● **Your task**
The complete listing that follows is to be set down again, exactly as it appears.

● **Material provided**
----------
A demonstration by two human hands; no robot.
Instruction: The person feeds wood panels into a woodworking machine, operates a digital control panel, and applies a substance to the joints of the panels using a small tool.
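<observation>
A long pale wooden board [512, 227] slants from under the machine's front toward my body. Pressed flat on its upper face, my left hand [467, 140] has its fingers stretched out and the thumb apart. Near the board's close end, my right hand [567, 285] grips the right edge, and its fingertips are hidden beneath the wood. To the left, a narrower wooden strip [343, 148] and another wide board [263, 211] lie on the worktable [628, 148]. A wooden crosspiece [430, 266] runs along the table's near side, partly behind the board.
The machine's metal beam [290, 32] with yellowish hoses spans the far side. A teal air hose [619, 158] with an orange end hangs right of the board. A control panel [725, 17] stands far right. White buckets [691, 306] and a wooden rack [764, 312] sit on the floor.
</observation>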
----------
● **Worked solution**
A demonstration by two human hands; no robot.
Instruction: The person feeds wood panels into a woodworking machine, operates a digital control panel, and applies a substance to the joints of the panels using a small tool.
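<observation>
A long pale wooden board [512, 227] slants from under the machine's front toward my body. Pressed flat on its upper face, my left hand [467, 140] has its fingers stretched out and the thumb apart. Near the board's close end, my right hand [567, 285] grips the right edge, and its fingertips are hidden beneath the wood. To the left, a narrower wooden strip [343, 148] and another wide board [263, 211] lie on the worktable [628, 148]. A wooden crosspiece [430, 266] runs along the table's near side, partly behind the board.
The machine's metal beam [290, 32] with yellowish hoses spans the far side. A teal air hose [619, 158] with an orange end hangs right of the board. A control panel [725, 17] stands far right. White buckets [691, 306] and a wooden rack [764, 312] sit on the floor.
</observation>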

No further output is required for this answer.